Samms cut off; and, after a brief exchange of thought with Kinnison, went out into the hall and along it to the "DOWN" shaft. There, going free, he stepped through a doorless, unguarded archway into over a thousand feet of air. Although it was long after conventional office hours the shaft was still fairly busy, but that made no difference—inertialess collisions cannot even be felt. He bulleted downward to the sixth floor, where he brought himself to an instantaneous halt.
Leaving the shaft, he joined the now thinning crowd hurrying toward the exit. A girl with meticulously plucked eyebrows and an astounding hair-do, catching sight of his Lens, took her hands out of her breeches pockets—skirts went out, as office dress, when up-and-down open-shaft velocities of a hundred or so miles per hour replaced elevators—nudged her companion, and whispered excitedly:
"Look there! Quick! I never saw one close up before, did you? That's him—himself! First Lensman Samms!"
At the Portal, the Lensman as a matter of habit held out his car-check, but such formalities were no longer necessary, or even possible. Everybody knew, or wanted to be thought of as knowing, Virgil Samms.

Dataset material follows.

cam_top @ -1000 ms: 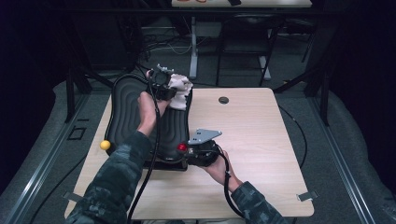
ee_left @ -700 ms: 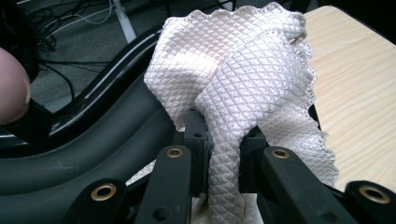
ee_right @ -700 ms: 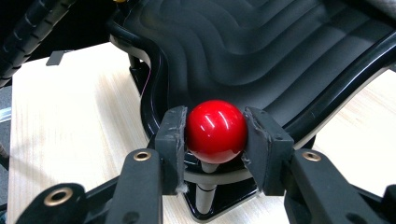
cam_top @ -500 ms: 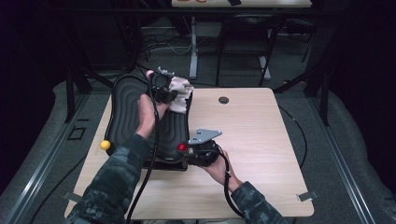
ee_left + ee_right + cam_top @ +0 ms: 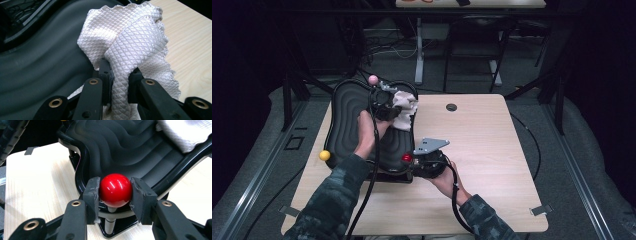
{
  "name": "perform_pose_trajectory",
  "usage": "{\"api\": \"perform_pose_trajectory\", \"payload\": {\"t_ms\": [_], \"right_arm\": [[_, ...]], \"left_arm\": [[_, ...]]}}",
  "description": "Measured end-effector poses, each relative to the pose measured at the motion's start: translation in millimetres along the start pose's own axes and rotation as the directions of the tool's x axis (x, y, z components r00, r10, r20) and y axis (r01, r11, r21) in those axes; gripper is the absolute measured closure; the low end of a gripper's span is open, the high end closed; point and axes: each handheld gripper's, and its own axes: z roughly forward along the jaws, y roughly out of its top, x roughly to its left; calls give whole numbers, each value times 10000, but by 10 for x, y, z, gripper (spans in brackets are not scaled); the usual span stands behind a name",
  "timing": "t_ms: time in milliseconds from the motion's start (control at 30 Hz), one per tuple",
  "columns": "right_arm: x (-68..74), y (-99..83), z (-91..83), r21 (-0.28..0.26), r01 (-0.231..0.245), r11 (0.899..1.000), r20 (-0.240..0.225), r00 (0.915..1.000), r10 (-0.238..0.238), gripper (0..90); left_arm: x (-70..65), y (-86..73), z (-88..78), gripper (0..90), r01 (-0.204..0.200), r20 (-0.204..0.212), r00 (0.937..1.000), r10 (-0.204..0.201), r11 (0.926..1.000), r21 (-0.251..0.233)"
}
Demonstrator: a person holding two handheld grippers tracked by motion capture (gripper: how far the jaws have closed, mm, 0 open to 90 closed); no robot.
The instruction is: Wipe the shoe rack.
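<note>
Left gripper (image 5: pixel 388 103) slid slightly across the black ridged tray (image 5: pixel 347 115), clenched on one white cloth (image 5: pixel 130 45) at its far edge (bare tabletop beside). Right gripper (image 5: pixel 115 191) clamps one red knob (image 5: pixel 115 190).

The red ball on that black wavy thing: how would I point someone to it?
Find the wooden table, then the black ribbed tray on its left side. At the tray's near right corner, the red ball tops a short post, clamped in the right claw. The other corner balls are yellow and pink.
</note>
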Motion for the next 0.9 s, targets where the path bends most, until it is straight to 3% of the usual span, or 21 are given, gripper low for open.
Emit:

"Stall four sixty five, First Lensman, sir," the uniformed gateman told him, without even glancing at the extended disk.
"Thank you, Tom."
"This way, please, sir, First Lensman," and a youth, teeth gleaming white in a startlingly black face, strode proudly to the indicated stall and opened the vehicle's door.
"Thank you, Danny," Samms said, as appreciatively as though he did not know exactly where his ground-car was.

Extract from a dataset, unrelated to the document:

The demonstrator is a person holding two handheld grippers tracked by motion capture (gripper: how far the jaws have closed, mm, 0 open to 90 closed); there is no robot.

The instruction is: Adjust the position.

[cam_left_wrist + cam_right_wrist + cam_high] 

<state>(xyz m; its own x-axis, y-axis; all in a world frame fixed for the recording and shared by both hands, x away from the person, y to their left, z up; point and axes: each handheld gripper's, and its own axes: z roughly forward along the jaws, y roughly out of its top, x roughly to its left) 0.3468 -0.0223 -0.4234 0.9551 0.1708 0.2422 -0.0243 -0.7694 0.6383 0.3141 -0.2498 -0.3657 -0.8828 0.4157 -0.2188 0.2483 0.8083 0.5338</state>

He got in. The door jammed itself gently shut. The runabout—a Dillingham eleven-forty—shot smoothly forward upon its two fat, soft tires. Half-way to the exit archway he was doing forty; he hit the steeply-banked curve leading into the lofty "street" at ninety. Nor was there shock or strain. Motorcycle-wise, but automatically, the "Dilly" leaned against its gyroscopes at precisely the correct angle; the huge low-pressure tires clung to the resilient synthetic of the pavement as though integral with it. Nor was there any question of conflicting traffic, for this thoroughfare, six full levels above Varick Street proper, was not, strictly speaking, a street at all. It had only one point of access, the one which Samms had used; and only one exit—it was simply and only a feeder into Wright Skyway, a limited-access superhighway.
Samms saw, without noting particularly, the maze of traffic-ways of which this feeder was only one tiny part; a maze which extended from ground-level up to a point well above even the towering buildings of New York's metropolitan district.